Sébastien Roux compose de la musique expérimentale qu’il donne à entendre sous la forme de disques, de séances d’écoute, d’installations ou parcours sonores, d’oeuvres radiophoniques. Il travaille autour des questions de l’écoute, de l’espace sonore et de la composition à partir de contraintes formelles. Depuis 2011, il développe une approche basée sur le principe de traduction sonore, qui consiste à utiliser une oeuvre pré-existante (visuelle, musicale, littéraire) comme partition pour une nouvelle pièce sonore. Il travaille avec les ensembles Dedalus et GEX. En parallèle, Roux collabore régulièrement avec des artistes issus de différentes disciplines. Il travaille avec l’auteure Célia Houdart et le scénographe Olivier Vadrot sur des projets transdisciplinaires et in situ. Il travaille avec la chorégraphe américaine DD Dorvillier sur la relation danse-musique. Il a bénéficié de commandes et de résidences de la part de EMPAC, de Deutschlandradio Kultur, de la WDR, du ZKM, de la RSR, du GRM, de la Scène Nationale de Montbéliard, de La Muse en Circuit, de CESARE, et du GMEM – CNCM. Il a été lauréat de la Villa Médicis hors-les-murs (USA, 2012) et du concours d’art radiophonique de La Muse en Circuit. Il a été pensionnaire de la Villa Médicis à Rome (2015-2016).

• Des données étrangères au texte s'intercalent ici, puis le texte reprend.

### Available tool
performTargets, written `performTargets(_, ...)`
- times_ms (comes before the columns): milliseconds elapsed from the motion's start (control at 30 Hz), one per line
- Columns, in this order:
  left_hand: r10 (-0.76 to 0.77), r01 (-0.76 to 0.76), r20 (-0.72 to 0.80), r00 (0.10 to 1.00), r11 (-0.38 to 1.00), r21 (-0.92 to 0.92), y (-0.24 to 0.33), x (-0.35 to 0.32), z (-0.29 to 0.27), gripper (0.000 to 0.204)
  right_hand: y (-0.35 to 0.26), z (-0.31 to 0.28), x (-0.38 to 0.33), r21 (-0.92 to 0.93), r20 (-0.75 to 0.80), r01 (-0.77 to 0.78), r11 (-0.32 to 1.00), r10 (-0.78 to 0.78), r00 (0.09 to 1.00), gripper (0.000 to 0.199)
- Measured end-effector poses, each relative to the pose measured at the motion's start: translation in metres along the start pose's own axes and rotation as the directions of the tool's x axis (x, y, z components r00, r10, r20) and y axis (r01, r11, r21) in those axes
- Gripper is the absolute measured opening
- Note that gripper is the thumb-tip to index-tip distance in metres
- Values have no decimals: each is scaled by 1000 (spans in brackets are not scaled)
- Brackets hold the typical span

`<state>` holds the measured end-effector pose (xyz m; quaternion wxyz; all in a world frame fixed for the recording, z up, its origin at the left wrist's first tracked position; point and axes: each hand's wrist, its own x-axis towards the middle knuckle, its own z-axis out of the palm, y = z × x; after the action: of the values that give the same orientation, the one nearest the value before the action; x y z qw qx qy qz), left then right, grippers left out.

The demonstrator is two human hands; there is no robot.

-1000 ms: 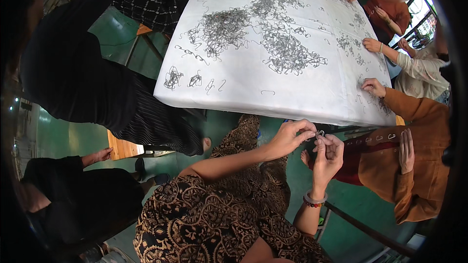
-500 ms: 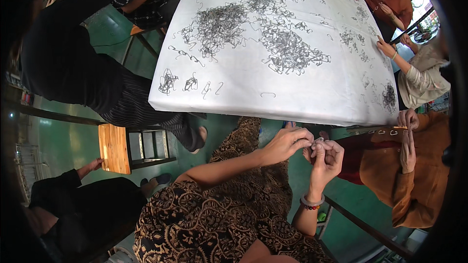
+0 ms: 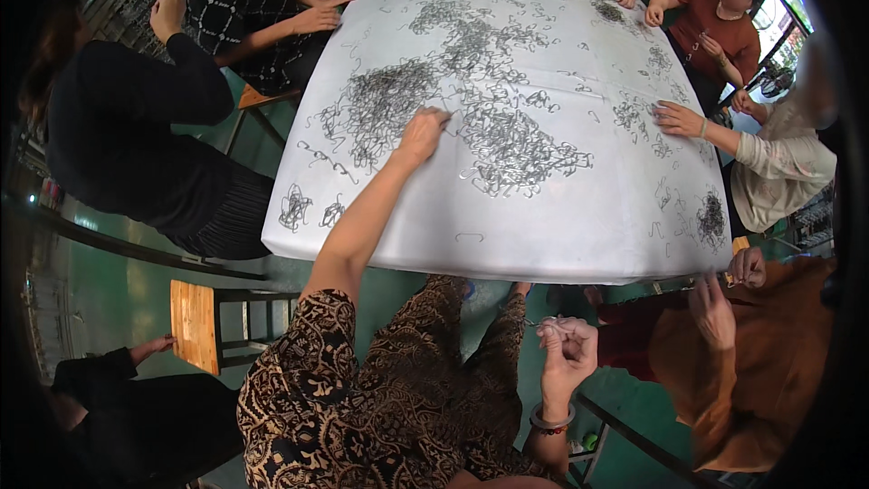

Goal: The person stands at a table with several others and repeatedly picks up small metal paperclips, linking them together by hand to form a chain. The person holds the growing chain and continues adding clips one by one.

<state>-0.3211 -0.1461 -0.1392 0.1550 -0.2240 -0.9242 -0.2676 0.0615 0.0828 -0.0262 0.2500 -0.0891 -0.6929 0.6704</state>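
A white-covered table (image 3: 561, 235) carries heaps of small bent grey wire pieces (image 3: 507, 145). My left hand (image 3: 421, 134) is stretched far over the table, its fingers bunched on wire pieces at the gap between two heaps. My right hand (image 3: 566, 349) stays below the table's near edge, over my patterned lap (image 3: 389, 417). It pinches a small wire piece (image 3: 541, 321) between thumb and fingers. A beaded bracelet sits on that wrist.
Several other people sit around the table with their hands on the wire: one in black (image 3: 136, 145) at left, one in orange-brown (image 3: 751, 353) close at right, others along the far side. A wooden stool (image 3: 195, 326) stands at my left on the green floor.
My left hand has left the right hand below the table edge and reached out onto the table to the wire heaps. The right hand stays low, and the view has tilted up over the table.
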Motion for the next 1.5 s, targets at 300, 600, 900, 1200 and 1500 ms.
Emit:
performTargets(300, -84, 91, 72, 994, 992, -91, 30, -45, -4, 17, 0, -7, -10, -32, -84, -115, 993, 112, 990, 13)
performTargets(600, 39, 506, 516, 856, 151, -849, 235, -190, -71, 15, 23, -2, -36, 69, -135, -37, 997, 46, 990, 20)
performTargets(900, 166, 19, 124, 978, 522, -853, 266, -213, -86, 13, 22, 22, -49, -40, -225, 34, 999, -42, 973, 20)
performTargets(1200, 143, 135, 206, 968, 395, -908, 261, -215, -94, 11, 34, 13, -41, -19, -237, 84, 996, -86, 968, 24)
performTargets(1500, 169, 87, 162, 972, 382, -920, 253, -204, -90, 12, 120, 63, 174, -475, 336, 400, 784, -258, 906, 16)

Joris Lacoste écrit pour le théâtre et la radio depuis 1996, et réalise ses propres spectacles depuis 2003. Il a ainsi créé 9 lyriques pour actrice et caisse claire aux Laboratoires d’Aubervilliers en 2005, puis Purgatoire au Théâtre national de la Colline en 2007, dont il a également été auteur associé. De 2007 à 2009 il a été co-directeur des Laboratoires d’Aubervilliers. En 2004 il lance le projet Hypnographie pour explorer les usages artistiques de l’hypnose : il produit dans ce cadre la pièce radiophonique Au musée du sommeil (France Culture, 2009), l’exposition-performance Le Cabinet d’hypnose (Printemps de Septembre Toulouse, 2010), la pièce de théâtre Le vrai spectacle (Festival d’Automne à Paris, 2011), l’exposition 12 rêves préparés (GB Agency Paris, 2012), la performance La maison vide (Festival Far° Nyon, 2012), ainsi que 4 prepared dreams (for April March, Jonathan Caouette, Tony Conrad and Annie Dorsen) à New York en octobre 2012. Il initie deux projets collectifs, le projet W en 2004 avec Jeanne Revel, qui porte sur la notion de représentation théâtrale et produit notamment des séminaires ainsi que des jeux performatifs ; et l’Encyclopédie de la parole en 2007, avec laquelle il a créé les spectacles Parlement (2009), Suite n°1 ‘ABC’ (2013), Suite n°2 (2015) et Suite n°3 ‘Europe’ (2017).